アフターコロナはバブルになる可能性が大きい 適応的市場仮説でコロナ後の市場を考えてみた

東洋経済オンライン / 2020年8月8日 8時0分

「アフターコロナ」のマーケットはどうなるのか?「ある仮説」を使って考えると、見えてくるかも知れない(写真:AP/アフロ)

今回は「コロナ後のマーケット」を考えるうえで、ある興味深い仮説を紹介することから始めよう。

それは「適応的市場仮説」である。経済学者のアンドリュー・W・ローが提唱している理論的枠組みで、市場の振る舞いや人間の行動を、環境への適応の観点から説明しようとするものだ。

■「適応的市場仮説」では人間をどう考える?

ローが最初に論文を発表したのは2004年だが、筆者は割合早い時点からこの理論に注目していた。

個人的な話で恐縮だが、2007年に出版した一般向けの株式投資の解説本(『新しい株式投資論』、PHP新書)では、この説を好意的に紹介している。

筆者の不勉強もあって、その後の研究の進展に気づかなかったが、このほど「Adaptive Markets 適応的市場仮説」(望月衛訳、東洋経済新報社)というタイトルで、この理論と周辺の研究を包括的に紹介した一般向けの書籍の翻訳が出版された。

本文が600ページ以上に及ぶ大著だが、投資理論に興味のある方にとっては、注釈、引用文献まで含めて、舐めるように精読しても損のない本だ。筆者は、7月下旬の4連休に、どこにも「Go To」せずに読みふけった。過去15年分くらいのこの分野の読書で得た諸々の知識が整理された気分になった。

適応的市場仮説は、人間を合理的な計算装置ではなく「生物学的存在」として理解する。人間は、進化の結果としてゆっくり変化してきた生物的特徴(例えば、急に恐怖を感じた時に冷静な計算や論理的思考が止まる)の影響と、環境からのフィードバックを受けて思考を変化させる「思考のスピード」で変化する行動パターンの影響と、二つの影響を受けながら、意思決定と行動を変化させる。後者は、過去にどのような経験があったか、直近の経験がどのようなものであったか、といった事実が辿った時間的な経路に大きく依存する。

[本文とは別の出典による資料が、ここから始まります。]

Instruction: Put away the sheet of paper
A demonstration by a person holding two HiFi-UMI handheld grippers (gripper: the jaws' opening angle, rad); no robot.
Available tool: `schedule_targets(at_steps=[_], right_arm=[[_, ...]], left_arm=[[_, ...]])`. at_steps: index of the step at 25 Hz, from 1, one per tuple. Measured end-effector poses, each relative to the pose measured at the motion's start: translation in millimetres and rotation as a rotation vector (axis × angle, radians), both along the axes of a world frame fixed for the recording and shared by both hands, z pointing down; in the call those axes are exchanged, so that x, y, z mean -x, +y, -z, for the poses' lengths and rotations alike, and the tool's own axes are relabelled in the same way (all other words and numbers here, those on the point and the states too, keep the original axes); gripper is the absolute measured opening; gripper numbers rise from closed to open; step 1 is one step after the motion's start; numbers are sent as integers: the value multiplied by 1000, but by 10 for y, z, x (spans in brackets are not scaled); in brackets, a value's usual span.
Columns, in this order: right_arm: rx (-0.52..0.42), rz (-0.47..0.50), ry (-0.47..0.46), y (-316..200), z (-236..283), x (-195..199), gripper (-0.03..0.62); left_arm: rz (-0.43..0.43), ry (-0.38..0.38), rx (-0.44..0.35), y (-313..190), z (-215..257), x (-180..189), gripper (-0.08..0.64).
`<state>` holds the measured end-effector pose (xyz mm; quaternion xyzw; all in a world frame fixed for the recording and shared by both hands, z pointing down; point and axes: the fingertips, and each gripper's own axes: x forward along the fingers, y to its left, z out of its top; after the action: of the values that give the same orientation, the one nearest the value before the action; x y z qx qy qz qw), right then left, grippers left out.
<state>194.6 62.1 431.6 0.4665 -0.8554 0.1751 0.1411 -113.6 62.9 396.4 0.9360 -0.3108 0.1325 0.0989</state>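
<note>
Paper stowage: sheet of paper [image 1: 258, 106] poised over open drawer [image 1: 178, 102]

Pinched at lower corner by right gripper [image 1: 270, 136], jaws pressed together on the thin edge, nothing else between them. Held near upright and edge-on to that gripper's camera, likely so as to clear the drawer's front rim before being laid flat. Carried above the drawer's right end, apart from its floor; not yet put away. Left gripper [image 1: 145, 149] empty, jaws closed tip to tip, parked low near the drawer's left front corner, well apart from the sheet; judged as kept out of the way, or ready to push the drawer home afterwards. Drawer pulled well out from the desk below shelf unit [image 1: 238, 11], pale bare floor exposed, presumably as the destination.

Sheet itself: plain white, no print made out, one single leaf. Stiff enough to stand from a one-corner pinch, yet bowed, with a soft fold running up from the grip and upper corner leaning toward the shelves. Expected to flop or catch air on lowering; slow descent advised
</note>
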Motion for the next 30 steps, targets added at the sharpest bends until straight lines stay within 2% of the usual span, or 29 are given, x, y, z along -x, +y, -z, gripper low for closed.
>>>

「コロナ」が大きな影響を与えている今日のマーケットと、その先行きを考える上で「適応的市場仮説」が幾つかヒントを与えてくれそうだ。

今年の3月にかけて内外の株価が急落した「コロナショック」は、株価の下げの大きさと何よりもそのスピード、そして、株価の戻りのスピードが「意外」であった。

伝統的な金融論の意味で合理的に解釈しようとすると、例えば、コロナが経済に与えると予想されるマイナスのインパクトが当初非常に大きくて、その後に幾らか小さく修正された、というような市場参加者の「期待」(予想の平均)の変化が対応しなければならない。だが、この間、中国を除き先進国を中心として、経済成長率見通しはほとんどがマイナス幅拡大の方向に変化していた。